If you don't like boy's love( or yuri, hentai,etc.), then don't read and/or watch it. And just respect the people that do like something you hate.

Bye!

Anonymous said...

I am the same writer above. One of the lines should read " A lot of people ( peers and relatives) don't know my enjoyment for yaoi." Excuse me for the little mistake. As for now, I am going to keep my BL obbession a secret. Not all of it, is porn. Ex: Gravition

Bye!

Nika said...

I'm a fourteen year old girl, who has recently turned this age as of two weeks ago.


I understand that you want to understand what your kids are reading. But honestly, if it wasn't for yaoi and shounen-ai, I'd have killed myself a few years ago. I have a lot of bully problems, and always read simple romance stories to make me feel better. But shounen-ai presented a new theory on it all, and I also thought it was gorgeous.

It's a new take on things. Something you've never seen before. I found it incredibly interesting, but after reading about eleven or so different series, I just kind of got over it. I never got into yaoi... hot, sweaty mansex doesn't really fly with me. I got into shounen-ai at a young age, and it really saved me. I would be a lot worse off now.

Just because you prevent your kids from reading shounen-ai and yaoi isn't going to make it disappear. They may stumble upon it accidentally and be scarred or something. And there's GOING to be some homos that they encounter in their life. As a Christian, you should be nice to everyone. Without any knowledge on the subject, how would you treat someone like that?


My mom is completely fine with me being a lesbian if I wanted to be, and we watch sex in the city together... we have a pretty close relationship. She knows I love gays, and her best friend is gay. Gay men are probably some of the best friends you can have as a woman, because you know for certain that they'll never try anything with you. Fun to shop with and whatnot. But if you tell everyone "no, homos, yaoi, shounen-ai, yuri, and shojo-ai is all wrong and bad!" then that could cause complications in life.


Thanks for your time! :3

Anonymous said...

Hello

I have been a fan of shonen-ai for about a year. Just like the Nika above, I do have problems like bullying and I get stressed easily. That is why I read shonen ai, because I can break away from all the stress I experienced.
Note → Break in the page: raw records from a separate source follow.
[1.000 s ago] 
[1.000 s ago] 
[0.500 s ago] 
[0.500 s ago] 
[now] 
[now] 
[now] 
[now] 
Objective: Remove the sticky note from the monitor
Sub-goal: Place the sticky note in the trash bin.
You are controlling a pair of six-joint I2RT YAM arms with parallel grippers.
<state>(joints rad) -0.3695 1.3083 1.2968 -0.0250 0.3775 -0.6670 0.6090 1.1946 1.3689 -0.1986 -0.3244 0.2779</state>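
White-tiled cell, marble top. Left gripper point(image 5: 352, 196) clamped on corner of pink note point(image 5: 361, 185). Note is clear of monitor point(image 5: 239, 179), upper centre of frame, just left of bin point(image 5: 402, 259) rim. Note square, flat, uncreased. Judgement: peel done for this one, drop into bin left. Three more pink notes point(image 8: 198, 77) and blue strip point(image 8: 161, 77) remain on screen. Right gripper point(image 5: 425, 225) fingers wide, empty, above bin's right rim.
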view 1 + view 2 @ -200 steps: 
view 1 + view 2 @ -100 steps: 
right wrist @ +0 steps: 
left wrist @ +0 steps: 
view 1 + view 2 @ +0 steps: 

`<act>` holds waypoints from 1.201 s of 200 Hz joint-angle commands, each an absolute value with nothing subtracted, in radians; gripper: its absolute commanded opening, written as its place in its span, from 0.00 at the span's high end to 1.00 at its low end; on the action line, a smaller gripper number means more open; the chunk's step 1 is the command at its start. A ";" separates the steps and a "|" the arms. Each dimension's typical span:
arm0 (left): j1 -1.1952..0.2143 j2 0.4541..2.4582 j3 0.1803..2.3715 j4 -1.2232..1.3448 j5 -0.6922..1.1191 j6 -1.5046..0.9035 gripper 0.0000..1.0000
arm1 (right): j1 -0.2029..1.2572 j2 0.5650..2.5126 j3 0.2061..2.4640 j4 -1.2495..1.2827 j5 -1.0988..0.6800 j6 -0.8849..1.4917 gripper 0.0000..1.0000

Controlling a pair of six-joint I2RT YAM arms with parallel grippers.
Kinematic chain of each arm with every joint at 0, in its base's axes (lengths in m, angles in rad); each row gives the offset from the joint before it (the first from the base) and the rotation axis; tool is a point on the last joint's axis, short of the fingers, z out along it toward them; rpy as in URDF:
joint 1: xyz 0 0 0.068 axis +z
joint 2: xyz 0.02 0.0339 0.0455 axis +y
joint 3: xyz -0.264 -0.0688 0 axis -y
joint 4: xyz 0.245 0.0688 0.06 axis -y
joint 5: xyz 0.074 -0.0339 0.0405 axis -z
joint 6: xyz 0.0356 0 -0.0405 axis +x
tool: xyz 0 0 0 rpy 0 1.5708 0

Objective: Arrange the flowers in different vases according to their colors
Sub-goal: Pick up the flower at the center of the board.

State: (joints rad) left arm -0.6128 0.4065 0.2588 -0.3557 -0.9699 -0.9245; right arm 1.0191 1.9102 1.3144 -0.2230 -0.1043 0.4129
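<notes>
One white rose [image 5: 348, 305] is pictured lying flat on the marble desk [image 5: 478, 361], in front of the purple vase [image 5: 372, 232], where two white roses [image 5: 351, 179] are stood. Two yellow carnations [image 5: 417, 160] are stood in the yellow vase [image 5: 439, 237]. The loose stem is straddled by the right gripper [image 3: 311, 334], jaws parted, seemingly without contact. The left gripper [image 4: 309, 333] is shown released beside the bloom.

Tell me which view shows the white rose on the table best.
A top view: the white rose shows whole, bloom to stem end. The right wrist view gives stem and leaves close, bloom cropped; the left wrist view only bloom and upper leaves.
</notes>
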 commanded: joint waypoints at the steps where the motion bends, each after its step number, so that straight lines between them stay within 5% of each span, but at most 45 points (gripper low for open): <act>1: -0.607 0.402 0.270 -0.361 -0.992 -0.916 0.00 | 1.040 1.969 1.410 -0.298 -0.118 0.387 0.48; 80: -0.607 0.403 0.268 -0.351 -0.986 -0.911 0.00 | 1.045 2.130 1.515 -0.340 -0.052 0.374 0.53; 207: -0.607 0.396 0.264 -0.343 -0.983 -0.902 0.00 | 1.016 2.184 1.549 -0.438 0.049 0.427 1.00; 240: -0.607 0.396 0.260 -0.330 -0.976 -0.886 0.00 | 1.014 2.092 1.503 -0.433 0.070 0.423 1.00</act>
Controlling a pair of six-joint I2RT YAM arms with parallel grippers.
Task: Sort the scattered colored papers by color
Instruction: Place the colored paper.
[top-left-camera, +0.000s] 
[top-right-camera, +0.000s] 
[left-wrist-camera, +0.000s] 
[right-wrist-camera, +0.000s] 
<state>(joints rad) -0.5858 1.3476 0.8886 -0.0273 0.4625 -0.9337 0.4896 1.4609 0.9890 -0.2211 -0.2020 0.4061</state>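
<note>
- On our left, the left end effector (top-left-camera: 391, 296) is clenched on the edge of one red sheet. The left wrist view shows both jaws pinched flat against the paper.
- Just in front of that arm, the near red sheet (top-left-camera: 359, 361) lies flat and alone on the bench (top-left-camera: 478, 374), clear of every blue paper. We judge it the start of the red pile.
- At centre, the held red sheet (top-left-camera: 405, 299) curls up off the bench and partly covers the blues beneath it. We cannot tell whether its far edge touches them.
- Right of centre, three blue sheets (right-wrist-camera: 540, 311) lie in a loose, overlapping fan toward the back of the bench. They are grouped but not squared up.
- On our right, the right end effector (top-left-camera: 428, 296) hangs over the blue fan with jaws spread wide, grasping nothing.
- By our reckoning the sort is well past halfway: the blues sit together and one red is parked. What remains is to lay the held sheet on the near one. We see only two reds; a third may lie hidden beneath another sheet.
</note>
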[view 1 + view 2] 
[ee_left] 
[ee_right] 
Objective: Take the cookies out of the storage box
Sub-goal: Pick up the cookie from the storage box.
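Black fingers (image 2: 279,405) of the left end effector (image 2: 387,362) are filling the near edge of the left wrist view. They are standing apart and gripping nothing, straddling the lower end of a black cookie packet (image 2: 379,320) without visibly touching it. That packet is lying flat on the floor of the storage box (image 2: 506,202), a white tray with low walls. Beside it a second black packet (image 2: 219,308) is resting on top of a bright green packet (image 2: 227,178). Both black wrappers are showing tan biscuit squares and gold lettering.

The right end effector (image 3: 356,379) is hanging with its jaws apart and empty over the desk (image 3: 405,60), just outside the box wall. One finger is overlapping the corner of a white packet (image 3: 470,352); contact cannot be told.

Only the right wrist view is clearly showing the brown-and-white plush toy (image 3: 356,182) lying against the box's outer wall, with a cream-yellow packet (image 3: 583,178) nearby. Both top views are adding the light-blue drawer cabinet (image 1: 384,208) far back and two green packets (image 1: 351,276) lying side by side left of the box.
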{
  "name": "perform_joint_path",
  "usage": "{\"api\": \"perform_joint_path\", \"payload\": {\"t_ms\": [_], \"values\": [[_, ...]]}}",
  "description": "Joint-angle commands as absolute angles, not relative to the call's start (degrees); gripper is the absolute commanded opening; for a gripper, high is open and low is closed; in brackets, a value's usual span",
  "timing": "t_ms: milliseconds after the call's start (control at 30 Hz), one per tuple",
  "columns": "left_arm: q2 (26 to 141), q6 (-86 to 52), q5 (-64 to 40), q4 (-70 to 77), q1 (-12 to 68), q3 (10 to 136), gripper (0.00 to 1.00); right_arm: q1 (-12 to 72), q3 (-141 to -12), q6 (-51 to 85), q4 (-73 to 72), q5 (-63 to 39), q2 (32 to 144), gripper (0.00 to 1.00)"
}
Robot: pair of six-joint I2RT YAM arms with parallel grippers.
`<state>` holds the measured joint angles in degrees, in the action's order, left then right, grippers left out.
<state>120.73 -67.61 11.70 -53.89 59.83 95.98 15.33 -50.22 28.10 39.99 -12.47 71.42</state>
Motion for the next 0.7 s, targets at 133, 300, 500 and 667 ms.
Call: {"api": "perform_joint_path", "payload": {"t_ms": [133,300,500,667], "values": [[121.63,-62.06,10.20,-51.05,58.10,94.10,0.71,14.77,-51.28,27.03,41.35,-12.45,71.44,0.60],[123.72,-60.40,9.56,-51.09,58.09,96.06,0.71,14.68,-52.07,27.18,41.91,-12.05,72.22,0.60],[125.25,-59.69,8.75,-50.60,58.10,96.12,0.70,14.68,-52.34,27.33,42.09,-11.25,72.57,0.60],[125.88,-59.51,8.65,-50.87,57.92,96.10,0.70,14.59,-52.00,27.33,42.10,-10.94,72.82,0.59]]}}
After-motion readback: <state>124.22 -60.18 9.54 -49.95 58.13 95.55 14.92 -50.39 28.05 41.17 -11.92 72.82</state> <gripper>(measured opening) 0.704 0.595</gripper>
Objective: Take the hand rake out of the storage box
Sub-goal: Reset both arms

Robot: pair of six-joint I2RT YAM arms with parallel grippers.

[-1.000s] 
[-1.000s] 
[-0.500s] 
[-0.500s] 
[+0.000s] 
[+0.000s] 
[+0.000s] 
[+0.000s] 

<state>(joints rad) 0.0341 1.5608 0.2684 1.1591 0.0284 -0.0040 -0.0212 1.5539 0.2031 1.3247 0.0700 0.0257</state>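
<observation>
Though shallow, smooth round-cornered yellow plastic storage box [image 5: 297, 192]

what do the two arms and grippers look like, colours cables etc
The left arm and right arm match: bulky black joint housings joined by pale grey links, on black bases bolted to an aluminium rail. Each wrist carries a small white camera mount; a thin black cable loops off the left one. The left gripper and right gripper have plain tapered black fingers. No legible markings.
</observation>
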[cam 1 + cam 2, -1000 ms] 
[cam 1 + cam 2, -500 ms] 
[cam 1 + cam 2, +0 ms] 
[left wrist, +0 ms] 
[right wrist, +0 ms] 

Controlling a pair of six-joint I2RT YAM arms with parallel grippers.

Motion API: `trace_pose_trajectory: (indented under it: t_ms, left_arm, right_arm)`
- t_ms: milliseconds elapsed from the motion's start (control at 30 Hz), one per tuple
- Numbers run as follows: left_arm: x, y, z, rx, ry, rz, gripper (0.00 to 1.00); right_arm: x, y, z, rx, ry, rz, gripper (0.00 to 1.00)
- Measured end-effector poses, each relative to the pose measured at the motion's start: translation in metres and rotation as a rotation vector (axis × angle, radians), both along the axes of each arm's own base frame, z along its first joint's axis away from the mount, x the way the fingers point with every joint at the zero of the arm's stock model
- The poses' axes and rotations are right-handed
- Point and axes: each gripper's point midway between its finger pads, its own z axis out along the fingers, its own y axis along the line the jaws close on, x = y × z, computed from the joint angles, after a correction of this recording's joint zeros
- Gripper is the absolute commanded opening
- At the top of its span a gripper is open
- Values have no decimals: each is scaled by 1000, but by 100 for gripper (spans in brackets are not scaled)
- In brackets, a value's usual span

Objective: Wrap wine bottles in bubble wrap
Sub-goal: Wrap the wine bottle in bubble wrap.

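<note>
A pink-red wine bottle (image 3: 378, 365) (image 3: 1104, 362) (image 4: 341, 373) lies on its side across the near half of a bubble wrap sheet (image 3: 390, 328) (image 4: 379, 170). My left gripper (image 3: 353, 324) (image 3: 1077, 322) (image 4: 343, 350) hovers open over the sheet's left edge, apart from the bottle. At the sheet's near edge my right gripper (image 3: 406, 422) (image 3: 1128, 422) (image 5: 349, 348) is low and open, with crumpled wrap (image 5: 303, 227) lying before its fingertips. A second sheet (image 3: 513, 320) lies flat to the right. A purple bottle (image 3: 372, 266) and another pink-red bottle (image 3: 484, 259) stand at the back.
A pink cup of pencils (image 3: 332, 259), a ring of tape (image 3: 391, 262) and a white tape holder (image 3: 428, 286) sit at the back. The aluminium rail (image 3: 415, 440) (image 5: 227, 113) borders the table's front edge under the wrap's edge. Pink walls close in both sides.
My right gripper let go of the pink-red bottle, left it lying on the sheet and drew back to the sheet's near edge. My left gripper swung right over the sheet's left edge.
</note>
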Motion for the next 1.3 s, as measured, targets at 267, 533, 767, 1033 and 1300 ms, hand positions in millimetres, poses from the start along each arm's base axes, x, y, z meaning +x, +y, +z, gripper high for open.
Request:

I also agree with Nika, you will probably encounter someone who is homosexual. I have also been taught to respect everyone regardless of religion, race, sexual orientation, etc.

My parents don't know that I love shonen-ai( I have a feeling that my mom is aware of my love for shonen ai) but I will tell them someday and also remind them that they should respect me.

By the way, I'm sixteen.

Bye!

P.S. Nika, thanks for the wonderful post.